Used in Electronics Industry:
2,3-Dicyanonaphthalene is used as a precursor for molecular semiconductors due to its unique chemical structure and properties. It plays a crucial role in the development of advanced electronic devices and materials, contributing to the ongoing advancements in semiconductor technology.
Used in Chemical Industry:
In the chemical industry, 2,3-Dicyanonaphthalene is utilized as a key intermediate in the synthesis of various dyes and metabolites.

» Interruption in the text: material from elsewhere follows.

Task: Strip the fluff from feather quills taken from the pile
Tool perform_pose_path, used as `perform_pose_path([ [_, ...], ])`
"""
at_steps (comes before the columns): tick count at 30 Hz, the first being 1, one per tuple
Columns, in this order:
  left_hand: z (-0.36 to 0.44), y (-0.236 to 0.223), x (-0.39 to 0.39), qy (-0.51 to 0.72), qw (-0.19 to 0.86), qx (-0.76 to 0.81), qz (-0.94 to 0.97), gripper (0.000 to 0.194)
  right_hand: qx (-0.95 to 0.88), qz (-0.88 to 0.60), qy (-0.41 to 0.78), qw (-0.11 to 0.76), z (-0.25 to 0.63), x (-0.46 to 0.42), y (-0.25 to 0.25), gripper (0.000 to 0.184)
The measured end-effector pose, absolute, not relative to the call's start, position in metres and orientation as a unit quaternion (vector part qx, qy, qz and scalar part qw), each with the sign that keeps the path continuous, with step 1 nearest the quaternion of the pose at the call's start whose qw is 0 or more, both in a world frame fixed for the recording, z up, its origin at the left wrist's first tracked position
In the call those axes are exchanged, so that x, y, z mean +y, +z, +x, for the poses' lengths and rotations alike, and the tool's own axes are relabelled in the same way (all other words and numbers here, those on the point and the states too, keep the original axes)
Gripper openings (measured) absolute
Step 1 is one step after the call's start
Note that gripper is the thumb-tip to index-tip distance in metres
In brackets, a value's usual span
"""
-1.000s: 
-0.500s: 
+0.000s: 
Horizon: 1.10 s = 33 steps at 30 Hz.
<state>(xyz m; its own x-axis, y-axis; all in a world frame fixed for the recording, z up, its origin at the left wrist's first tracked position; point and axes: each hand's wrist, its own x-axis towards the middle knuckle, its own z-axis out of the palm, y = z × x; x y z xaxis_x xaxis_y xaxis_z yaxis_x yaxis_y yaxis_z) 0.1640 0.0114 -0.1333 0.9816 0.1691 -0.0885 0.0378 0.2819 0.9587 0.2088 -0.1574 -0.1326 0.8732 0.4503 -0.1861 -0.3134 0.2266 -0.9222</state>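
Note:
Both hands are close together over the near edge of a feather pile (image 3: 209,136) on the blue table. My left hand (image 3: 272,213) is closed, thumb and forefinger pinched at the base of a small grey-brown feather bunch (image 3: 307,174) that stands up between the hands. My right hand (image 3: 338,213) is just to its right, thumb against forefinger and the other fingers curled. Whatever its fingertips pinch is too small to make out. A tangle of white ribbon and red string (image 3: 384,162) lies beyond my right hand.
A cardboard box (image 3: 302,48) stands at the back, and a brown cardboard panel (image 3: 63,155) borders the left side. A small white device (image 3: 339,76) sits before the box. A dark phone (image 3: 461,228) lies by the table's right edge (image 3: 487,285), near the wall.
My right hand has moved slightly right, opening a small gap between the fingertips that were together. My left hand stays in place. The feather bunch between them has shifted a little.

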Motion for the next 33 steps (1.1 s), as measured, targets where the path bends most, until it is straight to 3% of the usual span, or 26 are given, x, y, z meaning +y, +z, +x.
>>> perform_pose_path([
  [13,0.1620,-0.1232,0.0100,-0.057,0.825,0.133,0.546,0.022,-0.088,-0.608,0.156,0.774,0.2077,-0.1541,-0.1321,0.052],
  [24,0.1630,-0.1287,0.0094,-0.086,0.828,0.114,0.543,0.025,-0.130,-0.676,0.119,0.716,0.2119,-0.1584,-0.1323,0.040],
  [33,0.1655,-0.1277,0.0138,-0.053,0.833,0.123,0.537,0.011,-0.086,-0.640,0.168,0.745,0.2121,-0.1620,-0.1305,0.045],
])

Its ability to form meta-depside bonds and interact with biopolymers and macromolecules makes it a valuable component in the creation of a diverse array of chemical products.
Used in Pharmaceutical Industry:
2,3-Dicyanonaphthalene also finds application in the pharmaceutical industry, where it serves as a building block for the development of new drugs and therapeutic agents. Its unique chemical properties allow for the creation of novel drug delivery systems, enhancing the bioavailability and therapeutic outcomes of various medications.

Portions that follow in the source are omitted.